Based on the results of Experiment 1, the same maximum dose level was employed in the second mutation test (pre-incubation method). Results from the second mutation test showed that the test item induced a toxic response employing the pre-incubation modification with weakened bacterial background lawns noted at 5000 µg/plate for all the tester strains dosed in the absence of metabolic activation (S9-mix). In the presence of metabolic activation (S9-mix), weakened bacterial background lawns were noted to all the Salmonella strains at 5000 µg/plate. No toxicity was noted to Escherichia coli strain WP2uvrA at any test item dose level in the presence of metabolic activation (S9-mix). The sensitivity of the bacterial tester strains to the toxicity of the test item varied slightly between strain type, exposures with or without metabolic activation (S9-mix) and experimental methodology. 

No test item precipitate was observed on the plates at any of the doses tested in either the presence or absence of metabolic activation (S9-mix) in Experiments 1 and 2.
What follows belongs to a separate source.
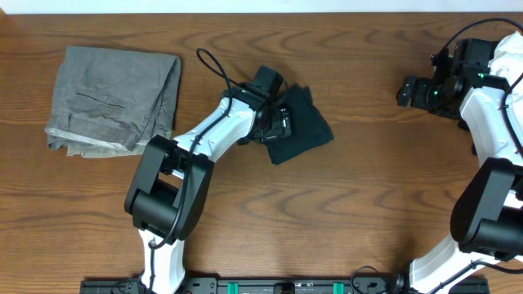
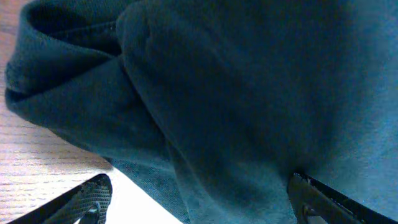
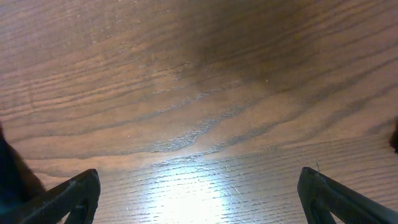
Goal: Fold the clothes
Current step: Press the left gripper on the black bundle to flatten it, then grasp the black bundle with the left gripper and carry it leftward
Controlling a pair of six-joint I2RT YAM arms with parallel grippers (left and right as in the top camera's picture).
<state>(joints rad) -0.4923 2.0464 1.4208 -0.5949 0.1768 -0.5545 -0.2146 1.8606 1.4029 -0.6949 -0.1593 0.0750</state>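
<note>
The black T-shirt [image 1: 304, 129] lies bunched in a small folded heap at the table's middle. My left gripper [image 1: 280, 124] is down at its left edge. In the left wrist view the dark fabric [image 2: 236, 93] fills the frame and the two fingers [image 2: 199, 202] stand wide apart with cloth between them, open. The grey trousers [image 1: 114, 98] lie folded at the far left. A white garment [image 1: 508, 54] shows at the top right corner, partly hidden by the right arm. My right gripper [image 1: 406, 90] hovers open and empty over bare wood [image 3: 199, 199].
The wooden table [image 1: 359, 204] stretches across the whole view. A black cable [image 1: 214, 67] loops from the left arm above the table near the T-shirt. The arm bases stand at the front edge.
</note>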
There were no significant increases in the frequency of revertant colonies recorded for any of the bacterial strains, with any dose of the test item, either with or without metabolic activation (S9-mix) in Experiment 1 (plate incorporation method). 

Similarly, no biologically relevant increases in the frequency of revertant colonies were recorded for any of the bacterial strains, with any dose of the test item, either with or without metabolic activation (S9-mix) in Experiment 2 (pre‑incubation method). One statistically significant value was noted (TA98 at 1500µg/plate in the presence of metabolic activation (S9-mix); not identified as statistically significant, as per the requirements of the Study Plan). This response was within the in-house historical vehicle/untreated control range for the strain and was, therefore considered of no biological relevance.

 

Conclusion

Jasminlactone was considered to be non-mutagenic under the conditions of this test.